Behind the Meter Renewables
There are numerous technical terms within renewable energy. The purpose of this article is to explain the benefits that behind the meter renewable energy generation gives to commercial energy consumers. We also address the key issues and challenges the project developers may face when trying to deploy such projects.
What does behind the meter mean?
Just like the energy meter we are all familiar with in our homes, large commercial energy consumers have a similar arrangement. A boundary meter is located between their own electricity network and the UK grid network which monitors how much energy is consumed.
Behind the meter renewables is simply renewable energy generation that is connected directly into the consumer’s electrical network. This could be generation which is situated on the customer’s premises, or generation which is located away from the site but connected directly by a cable. Both are considered behind the meter generation. In front of the meter generation refers to generation connecting independently and directly to the grid.
What are the commercial benefits?
When connecting behind the meter, the power produced from the energy project, e.g. Solar PV or Wind, flows directly to the customer and offsets the site’s consumption. If the site is consuming 2MW and the energy project is producing 2MW the boundary meter would record zero MWs of electricity. The grid is effectively oblivious to the facilities need for power at that moment in time.
Any time the renewable generator is producing power, the consumer’s boundary meter reading is reduced and can even be zero if the amount of power generated matches or exceeds the site consumption. The reduction in consumption through the meter will directly lead to a reduction in the customer’s utility bill.
This quickly leads toward 2 key questions:
How do we work this out?
Solar lends itself well to behind the meter arrangements as it is relatively low cost and can be sized according to requirement.
What does it all mean?
There are two key components, facility consumption level and grid export.
Facility consumption level
The level of facility consumption during the sunshine hours particularly during summer months is key for the solar asset to sell significant volumes to the consumer.
The generation on a daily basis can be volatile due to local weather which affects how much and when energy is delivered to the customer. The customer energy consumption profile also plays a large part in how much energy can be delivered, some consumer profiles lend themselves much better to private wire solar than others.
Grid Export
Anything not consumed by the facility needs to find a route to grid. In the graphs this is the difference between the yellow and the green lines
Securing Export capacity is key not only so surplus power has a route to grid, but also if the off taker stops consuming power, the project is still able to generate. Project risk is something that is baked into the energy price and investor returns. A higher risk project needs to pay back faster than a lower risk project.

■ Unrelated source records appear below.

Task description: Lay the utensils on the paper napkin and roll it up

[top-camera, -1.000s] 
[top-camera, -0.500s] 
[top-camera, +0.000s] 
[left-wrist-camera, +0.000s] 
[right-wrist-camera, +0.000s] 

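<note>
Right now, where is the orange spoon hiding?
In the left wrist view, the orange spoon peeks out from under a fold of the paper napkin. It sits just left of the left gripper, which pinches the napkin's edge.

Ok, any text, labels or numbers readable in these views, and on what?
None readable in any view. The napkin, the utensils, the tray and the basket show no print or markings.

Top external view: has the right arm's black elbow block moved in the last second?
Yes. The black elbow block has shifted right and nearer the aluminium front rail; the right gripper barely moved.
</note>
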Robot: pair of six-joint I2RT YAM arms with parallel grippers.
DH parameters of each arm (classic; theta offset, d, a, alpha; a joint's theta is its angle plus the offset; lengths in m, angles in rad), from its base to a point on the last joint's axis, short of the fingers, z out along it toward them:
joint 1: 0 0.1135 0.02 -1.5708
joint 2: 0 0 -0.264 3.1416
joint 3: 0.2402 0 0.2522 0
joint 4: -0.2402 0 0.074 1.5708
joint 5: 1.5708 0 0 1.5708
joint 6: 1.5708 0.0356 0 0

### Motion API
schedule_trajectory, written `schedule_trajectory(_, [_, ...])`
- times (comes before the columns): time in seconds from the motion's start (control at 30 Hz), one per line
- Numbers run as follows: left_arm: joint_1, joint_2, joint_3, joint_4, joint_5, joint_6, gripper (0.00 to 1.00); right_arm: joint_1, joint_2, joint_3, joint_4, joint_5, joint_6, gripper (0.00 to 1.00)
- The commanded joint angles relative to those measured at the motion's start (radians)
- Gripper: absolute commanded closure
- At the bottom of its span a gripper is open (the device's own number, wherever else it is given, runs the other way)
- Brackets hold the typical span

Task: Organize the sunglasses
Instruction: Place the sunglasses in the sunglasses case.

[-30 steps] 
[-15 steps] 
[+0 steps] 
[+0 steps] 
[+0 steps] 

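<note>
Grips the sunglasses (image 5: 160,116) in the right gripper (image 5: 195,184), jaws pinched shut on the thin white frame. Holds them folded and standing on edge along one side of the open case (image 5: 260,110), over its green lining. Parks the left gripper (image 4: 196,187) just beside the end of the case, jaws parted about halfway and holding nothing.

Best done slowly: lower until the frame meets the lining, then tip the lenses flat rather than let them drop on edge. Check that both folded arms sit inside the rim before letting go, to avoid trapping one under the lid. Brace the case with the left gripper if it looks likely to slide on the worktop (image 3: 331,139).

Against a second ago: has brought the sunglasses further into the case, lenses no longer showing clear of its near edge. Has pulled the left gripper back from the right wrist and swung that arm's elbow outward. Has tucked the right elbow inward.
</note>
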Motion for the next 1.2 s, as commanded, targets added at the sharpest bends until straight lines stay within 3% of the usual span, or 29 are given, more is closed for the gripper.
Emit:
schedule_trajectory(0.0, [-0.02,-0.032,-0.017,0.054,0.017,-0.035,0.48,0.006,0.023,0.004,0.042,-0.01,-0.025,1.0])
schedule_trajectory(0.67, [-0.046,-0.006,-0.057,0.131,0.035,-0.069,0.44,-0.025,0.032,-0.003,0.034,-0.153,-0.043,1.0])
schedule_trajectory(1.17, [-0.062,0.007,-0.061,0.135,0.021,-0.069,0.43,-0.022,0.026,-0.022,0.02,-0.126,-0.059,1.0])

Other factors to be taken into consideration are outlined below.
Project Oversizing
If a grid export connection can be obtained e.g. 2MW the solar installed capacity will not be sized identically e.g. 2MWp as the solar system is rated to produce 2MW under ideal conditions (hence the MWp (Mega-Watt-peak). The project will be oversized so a larger volume can be generated with only minimal curtailment losses, however this is only true until a certain point where additional Capex does not add additional project value. This is mainly a result of losses becoming too significant to warrant the extra capex. The extent of the oversizing is an optimisation problem and is determined by our modelling or the; consumer consumption profile, grid export connection and project financial risk.
Pricing
After assessing the energy and financial models, a price is offered to the customer which allows for the project to be deliverable from the energy developer and generator’s perspective
As this behind the meter energy does not pass through the grid (DNO network), the consumer is not liable to pay non-energy costs on this power resulting in significant financial cost savings on the proportion of energy. This can be anywhere from 0-100% of the facilities consumption annually. The remaining facility consumption would come from gird or other energy projects.
Customer balance costs will change but the value create by agreeing a private supply allows for their the be significant savings even including the higher balancing costs.
Conclusion
Behind the meter renewables allow large energy consumers to access low carbon energy generation, whilst also benefiting from cost savings on their energy bill, energy supply chain transparency, and price certainty to help risk management.
There are several key inputs/issues to resolve before a project can be develop. We have worked hard at Novus to understand how to successfully deliver these projects and have a keen appetite to deploy additional private wire projects in the UK in the coming years.